_ACTIVITY_
Give back exactly the lines from the one holding "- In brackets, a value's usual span" to the bottom of the material, both included, and nothing more. No pictures.
--- DATA PROVIDED ---
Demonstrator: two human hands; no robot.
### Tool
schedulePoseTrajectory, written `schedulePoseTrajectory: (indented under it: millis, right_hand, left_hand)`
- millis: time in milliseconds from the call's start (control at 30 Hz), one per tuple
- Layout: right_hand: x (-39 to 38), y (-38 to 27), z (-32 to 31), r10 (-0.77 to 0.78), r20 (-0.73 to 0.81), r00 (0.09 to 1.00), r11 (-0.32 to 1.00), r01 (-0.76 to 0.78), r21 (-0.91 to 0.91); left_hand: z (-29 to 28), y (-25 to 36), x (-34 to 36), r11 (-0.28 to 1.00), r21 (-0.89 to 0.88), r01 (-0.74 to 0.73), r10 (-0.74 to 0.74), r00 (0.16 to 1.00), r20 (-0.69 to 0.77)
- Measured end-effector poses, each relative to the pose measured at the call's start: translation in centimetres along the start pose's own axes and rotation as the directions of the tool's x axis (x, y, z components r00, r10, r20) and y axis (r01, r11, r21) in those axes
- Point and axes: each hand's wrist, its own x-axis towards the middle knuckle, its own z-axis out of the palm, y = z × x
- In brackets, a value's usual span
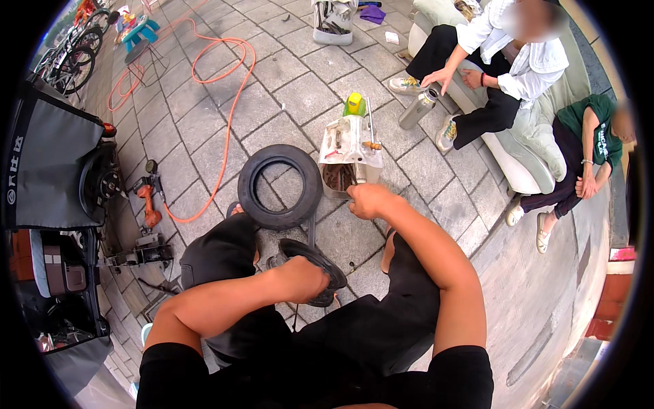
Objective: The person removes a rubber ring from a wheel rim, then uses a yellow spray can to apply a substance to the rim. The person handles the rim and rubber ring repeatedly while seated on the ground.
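Note:
My left hand point(302, 279) is closed on a small black wheel hub point(315, 255), held tilted between my knees; the fingers are partly hidden behind it. A bare black tyre point(253, 204) lies flat on the paving just ahead of it. My right hand point(373, 202) is closed at the near opening of a cut-open white plastic tool container point(332, 146). Something dark shows at its fingertips, too small to name. Dark tools lie inside the container, and a metal rod with an orange part point(372, 145) lies along its right side.
A yellow-green bottle point(354, 104) and a steel flask point(417, 109) stand beyond the container. An orange air hose point(227, 146) and an orange power tool point(148, 204) lie left, near a tipped vehicle point(54, 163). Two people sit on a sofa point(531, 163) at right.

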Motion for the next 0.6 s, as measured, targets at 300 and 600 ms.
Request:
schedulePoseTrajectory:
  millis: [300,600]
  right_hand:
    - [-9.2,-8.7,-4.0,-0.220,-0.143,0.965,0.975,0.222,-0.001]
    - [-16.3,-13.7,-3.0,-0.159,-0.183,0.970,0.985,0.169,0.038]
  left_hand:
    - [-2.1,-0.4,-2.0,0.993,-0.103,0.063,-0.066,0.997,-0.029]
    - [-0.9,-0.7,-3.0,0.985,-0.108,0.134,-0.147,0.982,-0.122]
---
_REPLY_
- In brackets, a value's usual span
Objective: The person removes a rubber ring from a wheel rim, then uses a yellow spray can to apply a substance to the rim. The person handles the rim and rubber ring repeatedly while seated on the ground.
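Note:
My left hand point(302, 279) is closed on a small black wheel hub point(315, 255), held tilted between my knees; the fingers are partly hidden behind it. A bare black tyre point(253, 204) lies flat on the paving just ahead of it. My right hand point(373, 202) is closed at the near opening of a cut-open white plastic tool container point(332, 146). Something dark shows at its fingertips, too small to name. Dark tools lie inside the container, and a metal rod with an orange part point(372, 145) lies along its right side.
A yellow-green bottle point(354, 104) and a steel flask point(417, 109) stand beyond the container. An orange air hose point(227, 146) and an orange power tool point(148, 204) lie left, near a tipped vehicle point(54, 163). Two people sit on a sofa point(531, 163) at right.
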
Motion for the next 0.6 s, as measured, targets at 300 and 600 ms.
Request:
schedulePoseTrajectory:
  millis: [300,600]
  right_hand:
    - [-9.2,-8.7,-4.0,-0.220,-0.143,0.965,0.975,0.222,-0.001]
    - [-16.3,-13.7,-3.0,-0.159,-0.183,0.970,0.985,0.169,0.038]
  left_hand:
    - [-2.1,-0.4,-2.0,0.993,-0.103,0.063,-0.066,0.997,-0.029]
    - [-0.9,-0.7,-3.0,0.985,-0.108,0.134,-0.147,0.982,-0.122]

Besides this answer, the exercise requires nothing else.